• _WHAT YOU ARE ASKED TO DO_: Which lines mention "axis"? Show each one from the listing.
++++++++++
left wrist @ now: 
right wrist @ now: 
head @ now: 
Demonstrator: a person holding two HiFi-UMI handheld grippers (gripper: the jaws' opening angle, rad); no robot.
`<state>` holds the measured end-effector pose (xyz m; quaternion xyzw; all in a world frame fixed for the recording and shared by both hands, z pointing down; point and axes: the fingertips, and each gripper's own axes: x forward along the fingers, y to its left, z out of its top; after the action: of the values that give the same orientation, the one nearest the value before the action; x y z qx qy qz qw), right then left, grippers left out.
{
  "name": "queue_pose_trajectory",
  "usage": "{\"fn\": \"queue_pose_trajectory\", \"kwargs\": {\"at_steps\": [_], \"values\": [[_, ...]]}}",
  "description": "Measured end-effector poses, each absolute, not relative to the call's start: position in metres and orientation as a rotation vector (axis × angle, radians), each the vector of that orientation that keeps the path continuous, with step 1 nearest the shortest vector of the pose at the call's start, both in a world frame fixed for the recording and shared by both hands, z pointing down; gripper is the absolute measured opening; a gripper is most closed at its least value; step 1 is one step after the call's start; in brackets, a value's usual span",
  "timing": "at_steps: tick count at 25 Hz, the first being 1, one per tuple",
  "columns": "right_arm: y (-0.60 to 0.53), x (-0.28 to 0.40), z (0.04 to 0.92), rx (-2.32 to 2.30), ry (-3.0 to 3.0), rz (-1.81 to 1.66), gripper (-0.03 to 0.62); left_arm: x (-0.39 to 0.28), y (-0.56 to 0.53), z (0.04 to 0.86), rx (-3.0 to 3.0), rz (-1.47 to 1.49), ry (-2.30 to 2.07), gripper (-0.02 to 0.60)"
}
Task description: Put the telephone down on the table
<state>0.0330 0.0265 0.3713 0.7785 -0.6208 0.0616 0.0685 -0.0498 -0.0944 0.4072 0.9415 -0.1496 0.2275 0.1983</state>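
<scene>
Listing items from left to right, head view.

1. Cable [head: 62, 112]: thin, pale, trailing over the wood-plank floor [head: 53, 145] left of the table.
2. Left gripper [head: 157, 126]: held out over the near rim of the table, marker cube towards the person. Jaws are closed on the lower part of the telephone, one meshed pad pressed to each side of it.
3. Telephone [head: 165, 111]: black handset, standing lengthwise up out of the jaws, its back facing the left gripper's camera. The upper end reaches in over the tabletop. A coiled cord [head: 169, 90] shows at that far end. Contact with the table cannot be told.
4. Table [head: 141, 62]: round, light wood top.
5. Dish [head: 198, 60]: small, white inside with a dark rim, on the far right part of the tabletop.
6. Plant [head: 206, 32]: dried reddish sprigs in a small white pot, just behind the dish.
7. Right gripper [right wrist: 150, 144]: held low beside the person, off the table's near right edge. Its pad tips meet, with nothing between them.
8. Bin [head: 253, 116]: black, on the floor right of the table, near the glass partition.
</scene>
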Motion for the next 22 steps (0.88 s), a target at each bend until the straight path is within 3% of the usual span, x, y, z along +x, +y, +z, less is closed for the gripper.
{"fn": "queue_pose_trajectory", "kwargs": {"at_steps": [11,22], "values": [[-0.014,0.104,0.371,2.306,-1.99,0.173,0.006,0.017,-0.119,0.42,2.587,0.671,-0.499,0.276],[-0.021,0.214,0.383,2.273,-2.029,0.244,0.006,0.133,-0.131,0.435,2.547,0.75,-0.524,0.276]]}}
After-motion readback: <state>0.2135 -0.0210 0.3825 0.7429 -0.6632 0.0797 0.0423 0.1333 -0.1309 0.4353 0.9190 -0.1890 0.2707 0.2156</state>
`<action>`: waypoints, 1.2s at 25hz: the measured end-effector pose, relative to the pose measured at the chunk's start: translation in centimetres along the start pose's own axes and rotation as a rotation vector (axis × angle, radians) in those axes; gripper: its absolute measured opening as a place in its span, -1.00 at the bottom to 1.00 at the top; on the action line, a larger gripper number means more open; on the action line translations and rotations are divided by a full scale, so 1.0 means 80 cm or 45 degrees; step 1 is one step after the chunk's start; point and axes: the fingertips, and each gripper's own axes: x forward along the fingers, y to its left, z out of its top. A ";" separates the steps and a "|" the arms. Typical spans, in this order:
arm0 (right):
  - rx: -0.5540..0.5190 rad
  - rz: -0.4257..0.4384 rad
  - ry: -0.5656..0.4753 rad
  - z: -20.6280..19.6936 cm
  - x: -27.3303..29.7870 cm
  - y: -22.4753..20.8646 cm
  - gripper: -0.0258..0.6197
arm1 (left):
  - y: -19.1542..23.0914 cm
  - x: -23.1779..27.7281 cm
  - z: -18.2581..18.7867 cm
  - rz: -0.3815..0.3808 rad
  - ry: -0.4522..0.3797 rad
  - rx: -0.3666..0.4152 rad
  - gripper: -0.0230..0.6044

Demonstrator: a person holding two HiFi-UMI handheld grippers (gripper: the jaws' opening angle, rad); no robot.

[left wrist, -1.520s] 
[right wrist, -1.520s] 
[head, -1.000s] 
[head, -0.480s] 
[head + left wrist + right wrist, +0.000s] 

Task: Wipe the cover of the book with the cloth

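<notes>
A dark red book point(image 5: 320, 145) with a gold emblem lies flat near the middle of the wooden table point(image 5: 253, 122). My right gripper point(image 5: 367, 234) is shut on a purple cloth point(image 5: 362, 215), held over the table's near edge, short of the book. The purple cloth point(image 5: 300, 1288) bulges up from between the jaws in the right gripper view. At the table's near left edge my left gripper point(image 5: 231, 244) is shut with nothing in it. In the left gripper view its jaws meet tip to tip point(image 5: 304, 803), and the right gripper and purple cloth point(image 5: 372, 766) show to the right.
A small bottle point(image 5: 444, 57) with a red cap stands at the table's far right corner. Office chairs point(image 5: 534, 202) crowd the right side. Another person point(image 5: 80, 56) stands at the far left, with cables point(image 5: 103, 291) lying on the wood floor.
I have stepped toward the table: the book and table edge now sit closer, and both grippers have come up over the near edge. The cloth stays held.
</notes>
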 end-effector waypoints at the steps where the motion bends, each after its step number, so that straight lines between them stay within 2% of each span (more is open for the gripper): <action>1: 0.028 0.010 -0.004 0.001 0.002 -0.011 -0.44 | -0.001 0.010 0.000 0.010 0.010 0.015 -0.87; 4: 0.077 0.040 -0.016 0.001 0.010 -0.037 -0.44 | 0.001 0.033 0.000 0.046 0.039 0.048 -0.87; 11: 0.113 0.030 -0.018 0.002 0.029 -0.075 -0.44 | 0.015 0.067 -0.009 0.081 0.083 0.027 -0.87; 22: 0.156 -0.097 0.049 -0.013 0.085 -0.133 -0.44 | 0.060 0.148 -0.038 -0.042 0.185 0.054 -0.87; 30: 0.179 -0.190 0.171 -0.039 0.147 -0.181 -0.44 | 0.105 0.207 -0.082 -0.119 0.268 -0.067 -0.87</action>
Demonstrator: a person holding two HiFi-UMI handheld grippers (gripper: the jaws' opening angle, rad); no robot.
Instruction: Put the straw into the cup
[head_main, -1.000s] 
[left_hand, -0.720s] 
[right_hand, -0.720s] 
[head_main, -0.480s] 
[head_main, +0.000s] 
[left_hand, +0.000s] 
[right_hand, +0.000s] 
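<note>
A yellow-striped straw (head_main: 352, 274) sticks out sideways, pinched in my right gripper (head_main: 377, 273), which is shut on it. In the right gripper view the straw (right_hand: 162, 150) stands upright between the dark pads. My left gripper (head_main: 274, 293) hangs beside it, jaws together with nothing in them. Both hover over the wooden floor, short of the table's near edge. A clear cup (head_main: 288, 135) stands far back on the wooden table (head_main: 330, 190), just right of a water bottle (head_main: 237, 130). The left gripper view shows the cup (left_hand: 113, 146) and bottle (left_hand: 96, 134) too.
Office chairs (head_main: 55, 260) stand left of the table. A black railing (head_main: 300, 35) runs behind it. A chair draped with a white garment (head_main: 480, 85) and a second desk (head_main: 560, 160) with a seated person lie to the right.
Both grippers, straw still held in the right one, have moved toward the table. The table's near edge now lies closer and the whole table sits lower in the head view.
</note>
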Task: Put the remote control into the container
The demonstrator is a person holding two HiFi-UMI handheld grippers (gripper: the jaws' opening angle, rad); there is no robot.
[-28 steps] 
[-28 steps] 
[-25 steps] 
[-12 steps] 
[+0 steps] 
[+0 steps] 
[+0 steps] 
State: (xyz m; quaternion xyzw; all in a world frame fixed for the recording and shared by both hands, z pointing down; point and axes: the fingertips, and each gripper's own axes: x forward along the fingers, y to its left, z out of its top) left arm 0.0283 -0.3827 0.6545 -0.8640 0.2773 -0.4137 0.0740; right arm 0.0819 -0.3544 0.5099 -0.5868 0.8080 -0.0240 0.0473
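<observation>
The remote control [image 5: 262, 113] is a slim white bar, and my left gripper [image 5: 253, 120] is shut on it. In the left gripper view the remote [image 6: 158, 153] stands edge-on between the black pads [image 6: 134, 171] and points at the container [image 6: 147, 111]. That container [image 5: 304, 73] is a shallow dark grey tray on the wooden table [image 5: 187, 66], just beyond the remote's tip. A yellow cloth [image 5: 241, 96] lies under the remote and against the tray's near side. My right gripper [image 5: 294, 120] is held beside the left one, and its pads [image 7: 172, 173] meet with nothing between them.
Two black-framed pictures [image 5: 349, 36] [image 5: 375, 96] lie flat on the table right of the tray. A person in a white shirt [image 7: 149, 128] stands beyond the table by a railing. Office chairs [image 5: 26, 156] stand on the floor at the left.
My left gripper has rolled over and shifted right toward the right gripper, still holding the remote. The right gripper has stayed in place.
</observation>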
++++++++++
• _WRITTEN SOLUTION_:
  "description": "Measured end-effector poses, each absolute, not relative to the call's start: position in metres and orientation as a rotation vector (axis × angle, radians), each the vector of that orientation that keeps the path continuous, with step 1 nearest the shortest vector of the pose at the call's start, both in a world frame fixed for the recording and shared by both hands, z pointing down; gripper is the absolute measured opening; a gripper is most closed at its least value; step 1 is one step after the call's start; in brackets, a value's usual span",
`<action>`: waypoints, 1.2s at 25hz: the measured end-effector pose, relative to the pose measured at the chunk's start: translation in centimetres along the start pose's own axes and rotation as a rotation vector (axis × angle, radians) in those axes; gripper: its absolute measured opening as a place in its span, -1.00 at the bottom to 1.00 at the top; on the action line, a larger gripper number means more open; on the action line translations and rotations are divided by a full scale, so 1.0 means 80 cm or 45 degrees; step 1 is one step after the chunk's start; point and axes: the fingertips, and each gripper's own axes: x forward along the fingers, y to its left, z out of its top. A ";" separates the steps and a "|" the arms. Typical spans, in this order:

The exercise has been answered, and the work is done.